En France, Jean Leonetti, premier vice-président du groupe UMP de l’Assemblée nationale, a, le 11 août, “regretté qu’une nouvelle étape soit franchie dans la transgression des règles de respect de l’embryon humain”. Il existe, selon lui, “un risque réel, par étapes successives”,que la bioéthique soit réduite à accepter toutes les demandes des recherches scientifiques sur l’humain sans véritablement les contrôler.

Jean-Yves Nau

Le Vatican contre le clonage thérapeutique

Le pape a “toujours condamné sans équivoque toute forme de clonage d’embryons humains même à fin thérapeutique”, a rappelé, mercredi 11 août, son porte-parole, Joaquin Navarro-Valls, tout en précisant que le Vatican se réservait la possibilité de se prononcer ultérieurement une fois obtenus davantage de détails sur la décision des autorités britanniques de permettre à des chercheurs de procéder au clonage d’embryons humains à des fins thérapeutiques.
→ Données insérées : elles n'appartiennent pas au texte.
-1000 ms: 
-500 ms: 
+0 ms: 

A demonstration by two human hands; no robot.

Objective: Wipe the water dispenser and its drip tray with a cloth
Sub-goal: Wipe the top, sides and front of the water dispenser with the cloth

Jean Paul II a souvent condamné le clonage des embryons humains dans des documents officiels et des discours. “Il faudra toujours éviter les chemins qui ne respectent pas la dignité et la valeur de la personne. Je pense en particulier à d’éventuels projets ou aux tentatives de clonage humain, dans le but d’obtenir des organes pour la greffe : de telles procédures ne sont pas moralement acceptables, même si elles ont des buts louables, du moment qu’elles impliquent la manipulation et la destruction d’embryons”, a-t-il notamment déclaré lors d’un congrès d’experts et de médecins. – (AFP.)